Dienstag, 08.01.2008

2. Liga

Rangnick will keine Fans beim Training

Stuttgart - Der frühere Bundesliga-Coach Ralf Rangnick hat sich für eine straffere Organisation des Betriebs im Profifußball und für Training unter Ausschluss der Öffentlichkeit ausgesprochen.

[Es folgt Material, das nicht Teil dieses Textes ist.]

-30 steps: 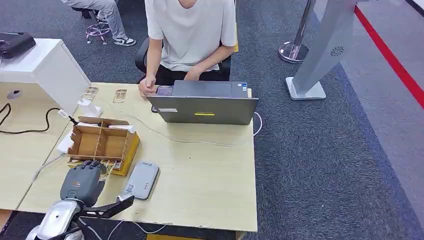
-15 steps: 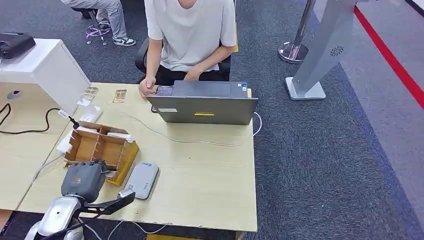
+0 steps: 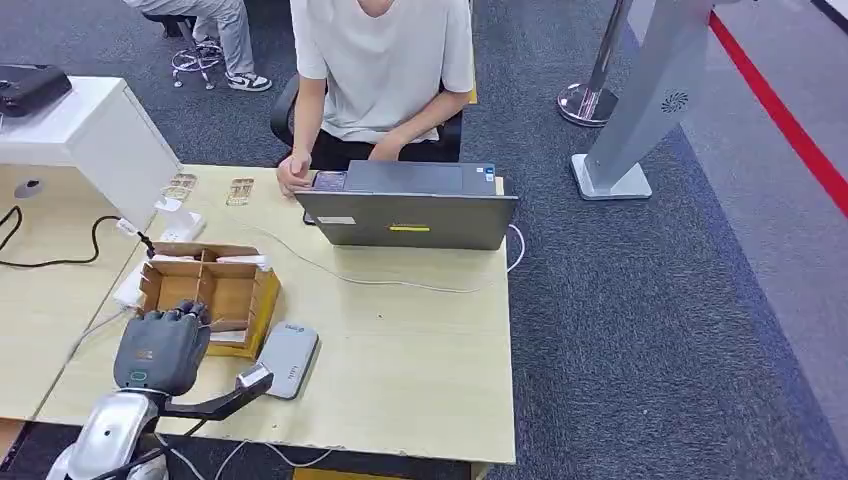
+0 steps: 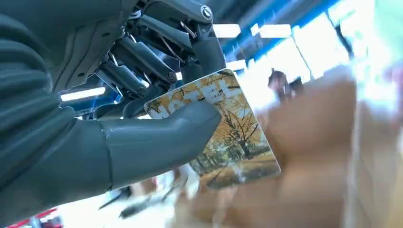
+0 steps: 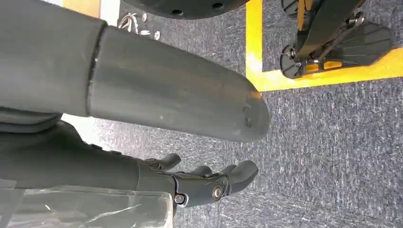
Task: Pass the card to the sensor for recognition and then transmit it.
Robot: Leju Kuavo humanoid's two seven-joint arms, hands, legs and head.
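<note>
The left hand (image 3: pixel 163 350) sits at about 8 o'clock on the worktop (image 3: pixel 420 350), over the near edge of a brown divided box (image 3: pixel 205 290). In the left wrist view the hand's thumb and dark fingers (image 4: pixel 142 52) pinch a card (image 4: pixel 228 137) printed with yellow autumn trees; the card juts out beyond the thumb, with the blurred brown box walls just behind it. From the head view the card itself is hidden under the hand.

A grey card reader (image 3: pixel 285 359) lies flat on the worktop just at 3 o'clock of the hand, close beside the box. A grey laptop (image 3: pixel 410 205) stands open at 12 o'clock on the worktop, with a person in a pale shirt (image 3: pixel 385 60) seated behind it.

The right hand (image 5: pixel 209 183) hangs over dark carpet (image 5: pixel 332 142) beside a yellow floor line; its fingers are loosely curved, apart, and hold nothing.
</note>
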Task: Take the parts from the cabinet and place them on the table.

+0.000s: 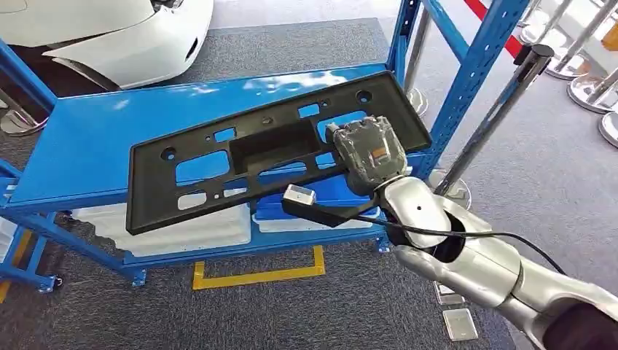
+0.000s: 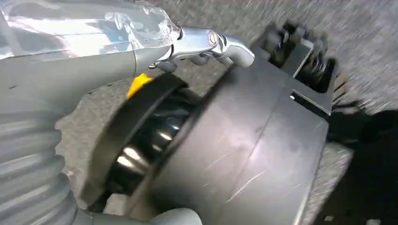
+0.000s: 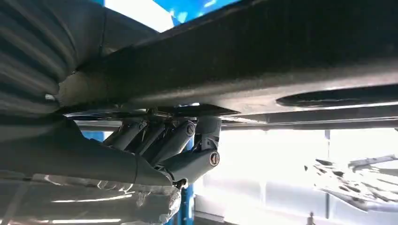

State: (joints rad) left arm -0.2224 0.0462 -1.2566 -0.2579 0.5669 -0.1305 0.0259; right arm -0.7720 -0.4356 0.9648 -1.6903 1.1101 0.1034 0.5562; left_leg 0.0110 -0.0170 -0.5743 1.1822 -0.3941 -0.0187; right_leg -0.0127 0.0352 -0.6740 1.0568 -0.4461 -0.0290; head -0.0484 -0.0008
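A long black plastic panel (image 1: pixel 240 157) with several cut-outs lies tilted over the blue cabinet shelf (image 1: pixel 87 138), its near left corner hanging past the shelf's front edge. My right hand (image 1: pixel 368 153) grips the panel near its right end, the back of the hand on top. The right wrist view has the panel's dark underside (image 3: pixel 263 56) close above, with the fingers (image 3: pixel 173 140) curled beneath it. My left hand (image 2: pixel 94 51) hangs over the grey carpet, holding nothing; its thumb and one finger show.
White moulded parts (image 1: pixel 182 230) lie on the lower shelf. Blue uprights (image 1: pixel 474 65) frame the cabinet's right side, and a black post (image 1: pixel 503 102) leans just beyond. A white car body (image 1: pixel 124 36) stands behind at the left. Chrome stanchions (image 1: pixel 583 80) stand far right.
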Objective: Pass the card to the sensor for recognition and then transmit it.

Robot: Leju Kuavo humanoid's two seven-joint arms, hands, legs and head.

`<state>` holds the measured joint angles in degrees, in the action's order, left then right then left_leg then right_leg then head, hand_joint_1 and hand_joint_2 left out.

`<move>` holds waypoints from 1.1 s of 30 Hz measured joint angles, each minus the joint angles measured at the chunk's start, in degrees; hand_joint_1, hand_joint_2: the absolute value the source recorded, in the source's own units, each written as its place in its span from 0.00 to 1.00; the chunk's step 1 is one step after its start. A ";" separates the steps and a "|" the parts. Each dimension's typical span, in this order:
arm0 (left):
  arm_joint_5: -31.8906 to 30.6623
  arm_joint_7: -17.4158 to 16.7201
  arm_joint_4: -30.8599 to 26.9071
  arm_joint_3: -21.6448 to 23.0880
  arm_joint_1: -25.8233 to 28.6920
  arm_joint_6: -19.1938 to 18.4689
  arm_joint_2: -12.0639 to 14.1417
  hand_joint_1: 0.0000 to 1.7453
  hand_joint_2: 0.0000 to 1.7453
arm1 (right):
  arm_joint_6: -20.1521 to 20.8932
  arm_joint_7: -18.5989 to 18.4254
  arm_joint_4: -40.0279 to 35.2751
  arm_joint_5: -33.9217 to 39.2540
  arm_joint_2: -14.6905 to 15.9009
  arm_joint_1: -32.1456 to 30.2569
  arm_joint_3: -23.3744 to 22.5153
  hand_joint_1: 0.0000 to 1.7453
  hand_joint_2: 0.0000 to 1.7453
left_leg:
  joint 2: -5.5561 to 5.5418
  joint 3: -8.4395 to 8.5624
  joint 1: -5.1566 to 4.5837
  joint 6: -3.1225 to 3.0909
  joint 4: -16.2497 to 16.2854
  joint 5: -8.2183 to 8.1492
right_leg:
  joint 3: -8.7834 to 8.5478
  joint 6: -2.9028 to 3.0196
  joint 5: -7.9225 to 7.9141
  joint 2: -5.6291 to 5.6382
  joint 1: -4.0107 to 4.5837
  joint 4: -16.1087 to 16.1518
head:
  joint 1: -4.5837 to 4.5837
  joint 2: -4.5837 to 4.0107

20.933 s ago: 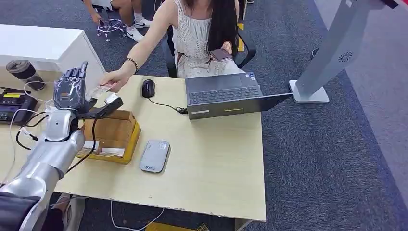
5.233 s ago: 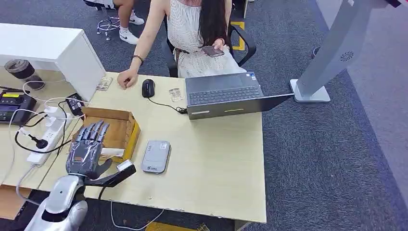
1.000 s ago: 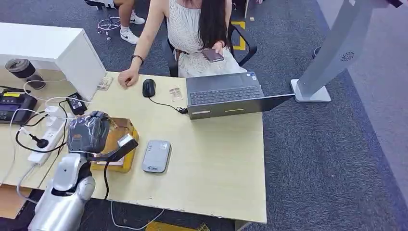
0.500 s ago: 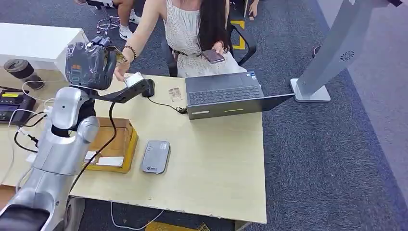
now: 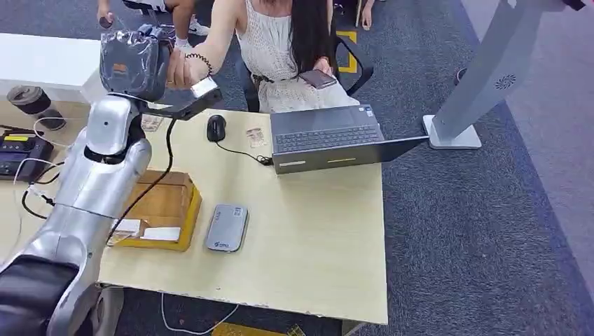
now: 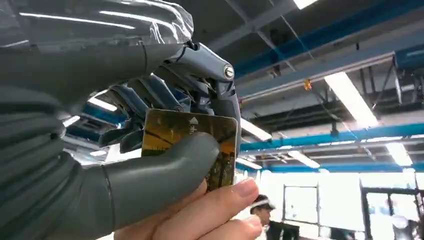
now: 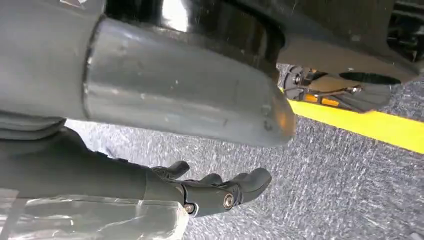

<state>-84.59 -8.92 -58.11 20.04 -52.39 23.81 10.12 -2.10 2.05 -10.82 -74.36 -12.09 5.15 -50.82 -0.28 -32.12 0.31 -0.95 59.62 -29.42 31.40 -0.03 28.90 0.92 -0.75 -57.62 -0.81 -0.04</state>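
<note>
My left hand, wrapped in clear plastic, is raised high over the table's far left corner. In the left wrist view it pinches a yellow-brown card between the thumb and the dark fingers. A seated person's hand reaches up to it, and that person's fingers touch the card's edge. The grey card sensor lies flat on the table, well below the raised hand. My right hand hangs beside my body over the carpet, fingers loosely extended, holding nothing.
A cardboard box sits left of the sensor. An open laptop, a mouse and a loose card lie at the table's far side. Cables and a power strip lie at the left edge. A kiosk stand is at the right.
My left arm has risen from above the cardboard box up towards the person, carrying the card. The person's hand has lifted off the table to meet it.
</note>
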 joint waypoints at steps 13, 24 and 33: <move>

Hoffenheim, Training, Rangnick
© Getty

"Bei mir schauen beim Training nur ein paar Rentner und Kinder zu, aber in der ersten Liga müssen Trainer teilweise vor 5.000 Zuschauern eine Übungseinheit leiten, danach mit einem Dutzend Journalisten möglichst noch den Wunsch nach exklusiven Interviews erfüllen", sagte Coach des Zweitligisten 1899 Hoffenheim in einem Interview mit der "Frankfurter Rundschau". Das sei Zeit, die einem Trainer bei seiner eigentlichen Arbeit fehle.

Rangnick, der in der ersten Liga SSV Ulm 1846, VfB Stuttgart, Hannover 96 und Schalke 04 trainierte, versteht nicht, "warum dies nicht besser kanalisiert wird". In England, Italien oder Spanien werde grundsätzlich unter Ausschluss der Öffentlichkeit trainiert und nur einmal in der Woche gebe es eine Pressekonferenz.

Arsene Wenger, der Coach von Arsenal London, habe dies einmal gut formuliert: "Für die Fans ist das Stadion, für die Mannschaft das Training."

Nähe muss Grenzen haben

Viele große Vereine in Deutschland seien nicht in der Lage, die notwendigen Spielregeln bei den ganzen Hype im Fußball vorzugeben, kritisierte Rangnick. "Was passiert denn, wenn die Spieler eines solchen Clubs vom Training kommen: Sie stehen vor der Wahl, zwei Stunden Autogramme zu schreiben oder sich direkt ins Auto zu setzen und als arrogante Schnösel beschimpft zu werden, weil sie sich nicht ausreichend den Fans widmen."

Zumal die heutigen Anhänger nach den Erfahrungen des 49-Jährigen mindestens drei Autogramme haben wollen und dazu ein Handyfoto. "Die Nähe zu den Fans muss Grenzen haben", forderte Rangnick.